Best Practice Guide: REST API 5xx Errors

Introduction

The objective of this best practice guide is to provide information on what HTTP server 5xx errors mean; why and where they can possibly occur; and what could be done when they actually occur while using Bitmovin Encoding APIs.

Audience

All users of Bitmovin APIs.

Brief on 5xx Errors

HTTP response codes starting with "5" indicate scenarios where the server is aware that it has encountered an error or is otherwise incapable of performing the request. This document focuses mainly on the HTTP errors 500, 502, 503, and 504.

Description of HTTP Errors

  • 500 Internal Server Error: A generic error message, given when an unexpected condition was encountered and no more specific message is suitable.
  • 502 Bad Gateway: The server was acting as a gateway or proxy and received an invalid response from the upstream server.
  • 503 Service Unavailable: The server cannot handle the request (because it is overloaded or down for maintenance).

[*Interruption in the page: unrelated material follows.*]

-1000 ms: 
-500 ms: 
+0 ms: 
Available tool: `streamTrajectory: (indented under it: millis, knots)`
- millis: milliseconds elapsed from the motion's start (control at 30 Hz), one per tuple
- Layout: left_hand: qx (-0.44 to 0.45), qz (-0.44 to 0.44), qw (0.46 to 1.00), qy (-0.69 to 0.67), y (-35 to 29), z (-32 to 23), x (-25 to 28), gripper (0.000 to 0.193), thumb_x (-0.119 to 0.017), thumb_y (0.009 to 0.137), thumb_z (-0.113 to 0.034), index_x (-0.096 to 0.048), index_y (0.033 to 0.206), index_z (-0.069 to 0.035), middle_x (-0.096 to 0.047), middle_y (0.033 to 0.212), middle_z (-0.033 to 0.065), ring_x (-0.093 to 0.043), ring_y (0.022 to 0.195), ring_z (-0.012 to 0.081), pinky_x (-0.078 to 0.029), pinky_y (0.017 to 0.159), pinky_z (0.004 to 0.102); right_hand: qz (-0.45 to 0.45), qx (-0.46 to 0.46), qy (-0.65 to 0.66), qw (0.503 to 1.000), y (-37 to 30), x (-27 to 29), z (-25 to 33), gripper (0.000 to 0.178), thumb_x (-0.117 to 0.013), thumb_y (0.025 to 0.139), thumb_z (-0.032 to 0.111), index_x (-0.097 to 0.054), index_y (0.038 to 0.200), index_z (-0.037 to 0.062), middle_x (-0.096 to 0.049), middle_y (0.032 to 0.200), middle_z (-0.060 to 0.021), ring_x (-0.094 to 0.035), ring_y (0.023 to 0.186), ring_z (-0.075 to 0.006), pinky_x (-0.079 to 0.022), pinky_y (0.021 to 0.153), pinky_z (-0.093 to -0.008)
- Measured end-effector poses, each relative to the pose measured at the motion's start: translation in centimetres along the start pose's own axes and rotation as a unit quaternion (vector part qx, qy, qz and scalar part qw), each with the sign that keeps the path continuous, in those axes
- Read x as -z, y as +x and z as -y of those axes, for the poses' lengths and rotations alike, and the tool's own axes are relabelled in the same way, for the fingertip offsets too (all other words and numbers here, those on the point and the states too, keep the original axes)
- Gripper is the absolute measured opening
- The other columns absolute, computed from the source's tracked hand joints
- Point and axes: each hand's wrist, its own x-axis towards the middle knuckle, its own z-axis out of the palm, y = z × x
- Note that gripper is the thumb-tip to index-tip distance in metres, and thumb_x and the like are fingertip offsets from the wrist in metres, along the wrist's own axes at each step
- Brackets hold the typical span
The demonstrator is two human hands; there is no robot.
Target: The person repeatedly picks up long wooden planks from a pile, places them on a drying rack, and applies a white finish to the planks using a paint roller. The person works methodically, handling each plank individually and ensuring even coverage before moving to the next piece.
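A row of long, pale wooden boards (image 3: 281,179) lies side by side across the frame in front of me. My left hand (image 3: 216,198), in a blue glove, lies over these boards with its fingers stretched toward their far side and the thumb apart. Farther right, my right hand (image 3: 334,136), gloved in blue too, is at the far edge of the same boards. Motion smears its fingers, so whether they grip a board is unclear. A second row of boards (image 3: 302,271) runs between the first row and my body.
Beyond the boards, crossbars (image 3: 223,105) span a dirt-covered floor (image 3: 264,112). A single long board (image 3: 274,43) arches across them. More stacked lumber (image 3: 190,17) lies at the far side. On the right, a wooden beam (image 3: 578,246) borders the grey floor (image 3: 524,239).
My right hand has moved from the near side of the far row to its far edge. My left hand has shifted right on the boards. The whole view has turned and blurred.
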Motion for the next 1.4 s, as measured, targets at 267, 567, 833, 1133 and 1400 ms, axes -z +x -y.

Generally, this is a temporary state.
  • 504 Gateway Timeout: The server was acting as a gateway or proxy and did not receive a timely response from the upstream server.

Call Flow

5xx error can occur due to one of Bitmovin’s services or any of the components on a network (such as DNS servers, switches, load balancers, proxies, and others) generating errors anywhere in the life of a given request. Prior to contacting Bitmovin, the users must check their network connectivity to ensure the error is not due to the local network or the ISP. Moreover, an error occurring outside of Bitmovin’s services is not visible to Bitmovin thereby making it difficult to find the cause.

Remediation or possible next steps

A retry from the user's end should result in a proper response from the server after a while (Please read Retry Mechanism).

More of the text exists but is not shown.